So what does all this mean about how Aslan's book "Zealot" actually portrays Jesus, a question ironically marginalized by the Fox News debacle? The Jesus that so fascinated Aslan, he told Seattleites, was not the divine Jesus, but the human, political Jesus: A Jewish peasant from a town so small it wasn't even on the map, "fundamentally shaped by the tumultuous era in which he lived." (A Jew in a region razed by Romans.)  

"This is a man whose entire ministry was based on reversal of the social order," Aslan explained. "He is talking about a world where the poor become rich and the rich become poor. Reconcile that with the Republican platform." (Aslan himself identifies as neither Republican, nor Democrat.)

"Do we see Jesus as an early kind of Muslim brother?" Hazleton asked early on, the tenacity of her question masked only slightly by the husk of a British accent turned throaty after years of smoking. 

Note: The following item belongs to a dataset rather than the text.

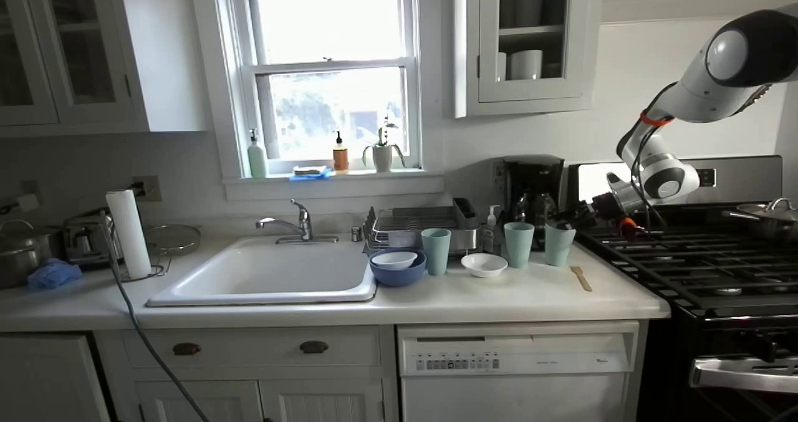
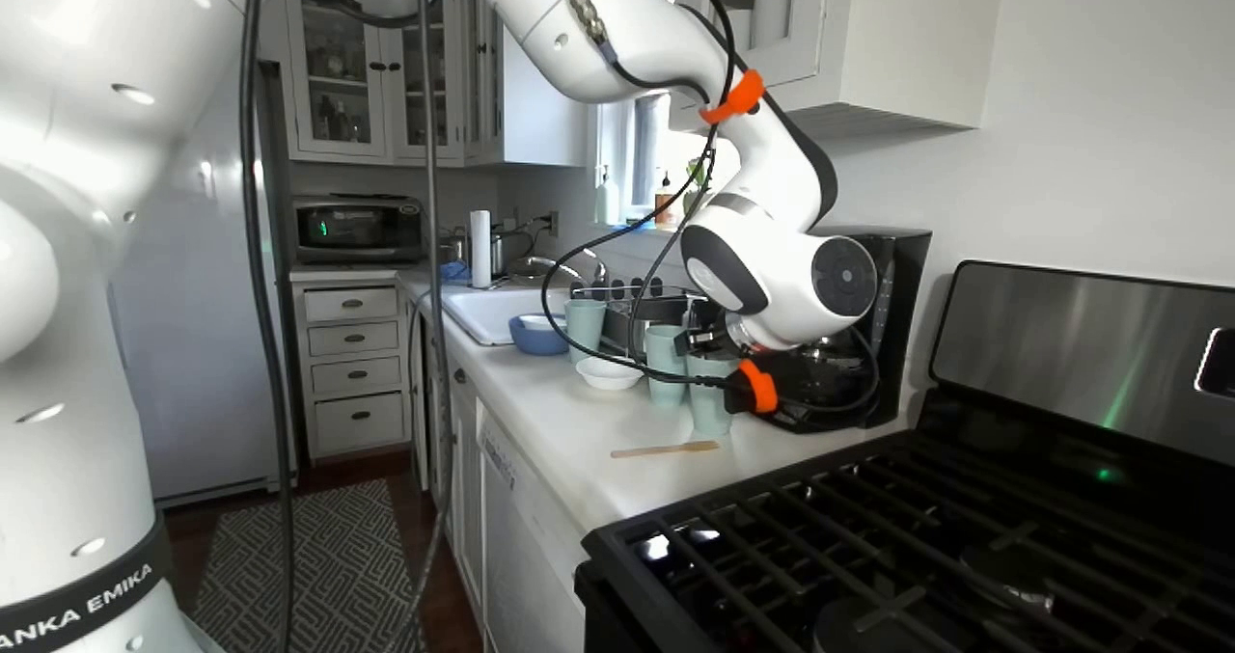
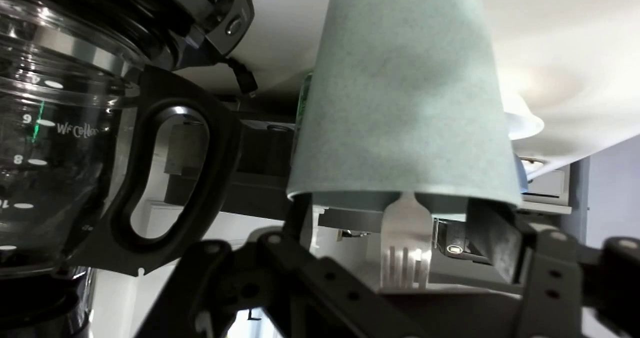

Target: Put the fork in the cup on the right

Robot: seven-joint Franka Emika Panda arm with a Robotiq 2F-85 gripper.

Aslan hemmed and hawed for a bit about the purely historical and factual nature of his book, but eventually bit hard at her hook: "If you do not see the parallels between first century Palestine and Jesus' role in it and what's going on now between Israel and Palestine, then you're living under a rock." 

"Jesus was a poor illiterate peasant from the backwoods of Galilee," he continued, who took on the Romans and ultimately lost. "I think there's probably a great many Palestinians who would be familiar with that story." 

It is a story that resonates perhaps most strongly with Aslan himself, who gave the most earnest and insightful explanation so far of his own psychology to the packed auditorium at the Seattle Public Library. "That dude was compelling and that's why I've spent so many years trying to draw him out," he said.

"I wanna be like him."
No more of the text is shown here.